I am looking at purchasing a DSLR soon, and it will be my first into the realm of "nice" cameras. Since I know virtually nothing about it, I'm looking at getting something that is good for a beginner, obviously photos, and maybe minor video if I use on stand. Currently looking at the Nikon D3300 and D3400.
Any advice will be awesome!


----------



## wvdawg (Jul 23, 2017)

Those look like good choices.  They do a good job on video too.
Post up some shots when you take the plunge!


----------



## pdsniper (Jul 24, 2017)

Can't go wrong with Nikon thats what I have been shooting for years


----------



## rip18 (Jul 24, 2017)

The sheer number of options that are available for folks wanting to purchase a DSLR are overwhelming!

Either of the two entry level bodies you are looking at should serve you well for general photos & video.  

Once you get the body & a lens or two, it'll be time to figure out how to use ém!

I've got a friend that teaches camera classes, and he says the three most important things are:  
1.  Read the manual.
2.  Read the manual.
3.  Read the manual.  

He also says that manuals are dull & hard to read, so buying an "aftermarket" manual like the "D3400 for Dummies" can be a much better choice to get the same information.
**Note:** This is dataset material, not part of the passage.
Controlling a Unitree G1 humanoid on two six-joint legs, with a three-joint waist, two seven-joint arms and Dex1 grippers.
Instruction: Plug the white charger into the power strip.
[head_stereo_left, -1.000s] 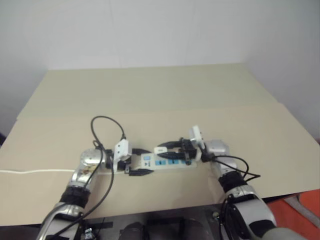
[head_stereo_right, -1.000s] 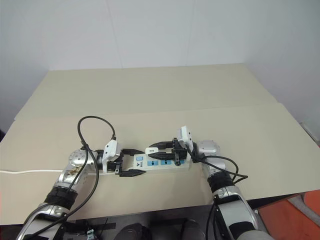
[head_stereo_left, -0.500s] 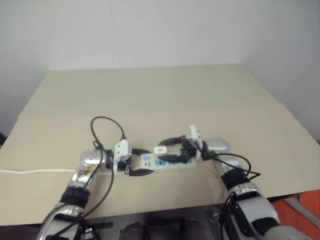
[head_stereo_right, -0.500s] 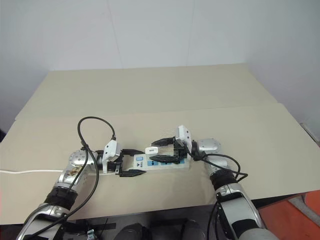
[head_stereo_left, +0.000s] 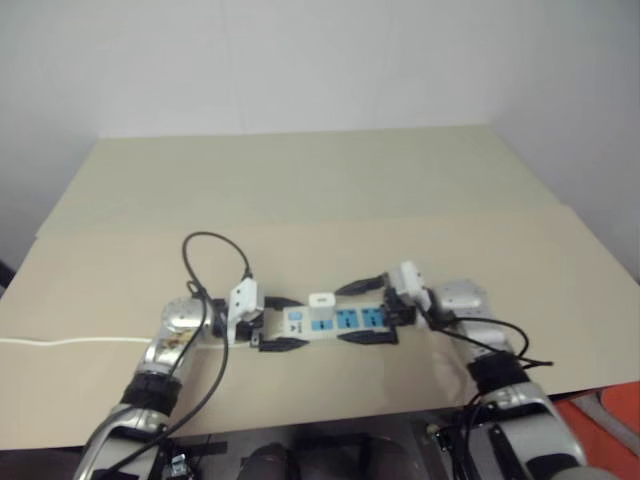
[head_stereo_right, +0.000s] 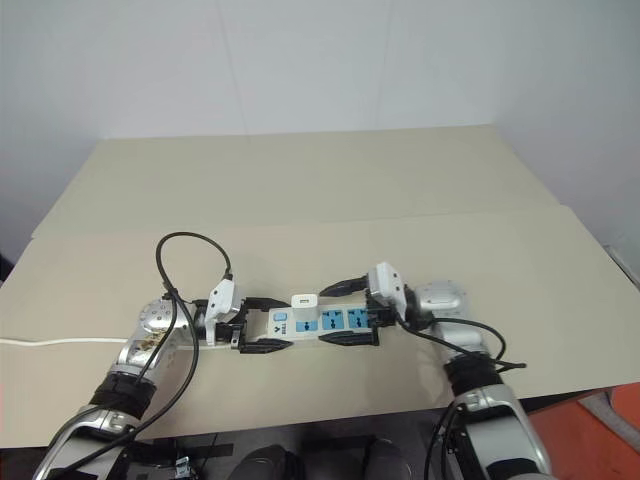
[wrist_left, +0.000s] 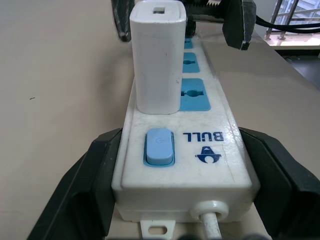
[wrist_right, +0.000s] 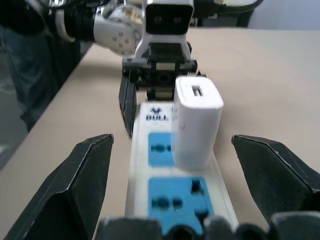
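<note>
The power strip (head_stereo_right: 340, 322) lies flat near the table's front edge, blue sockets facing up. The white charger (head_stereo_right: 303, 300) stands upright in the socket beside the blue switch (wrist_left: 159, 145). My left gripper (head_stereo_right: 272, 324) is shut on the strip's switch end, with a black finger (wrist_left: 85, 185) pressed to each side. My right gripper (head_stereo_right: 326, 316) is open at the other end. Its fingers (wrist_right: 85, 180) straddle the strip with a gap on both sides and stand clear of the charger (wrist_right: 197, 125).
The strip's thin white cord (head_stereo_right: 60, 343) runs left toward the table's left edge. A black cable loop (head_stereo_right: 190, 262) arches over my left wrist. The tan table (head_stereo_right: 300, 190) stretches wide behind the strip, and its front edge lies just below both grippers.
My right gripper has let go of the white charger, opened wide and drawn back to the right along the strip. The charger stays standing in its socket. The left gripper has not moved.
</note>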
Not everybody learns well by reading, so taking a camera class locally (many are available through different colleges, groups, etc.).


I also learn a lot by going out shooting with folks who shoot similar gear to mine.  Sometimes that is one-on-one, sometimes that is with a group (several camera groups/clubs have outings - you can find some of them on Facebook, MeetUp, etc.  One good one in Georgia is the Georgia Nature Photographers Association - www.gnpa.org).

Good luck!


----------



## hoythunter1861 (Jul 25, 2017)

Thanks for the advice yall! I'm glad to hear about the video being alright for them. One day, will probably pic up a nice video cam, but for now they'll do. Looks like I'll be going with the D3400 since it's only about $50 difference. 

And I will for sure be picking up as much reading material (the dummies book I hadn't even thought of). 

Any thoughts on whether it's worth the risk of buying used or just go new? No really upset on either way, just had to ask


----------



## wvdawg (Jul 25, 2017)

Whichever way you choose, make sure a warranty is available.
B&H Photo has always been good, both new and used.


----------



## rip18 (Jul 26, 2017)

hoythunter1861 said:


> Any thoughts on whether it's worth the risk of buying used or just go new? No really upset on either way, just had to ask



Lots of folks buy a camera and then decide that they just aren't using it and sell it.  Just like a car, a camera depreciates as soon as it goes out the showroom door.  I certainly don't mind buying a lightly-used camera, though there are always risks when buying used.  There are some reputable used camera retailers, like www.keh.com, and there are deals to be had on camera/photography forums and on social media/selling platforms.  Just do your homework, and if something sounds/looks fishy, the safe thing to do is look elsewhere.  

Good luck!


----------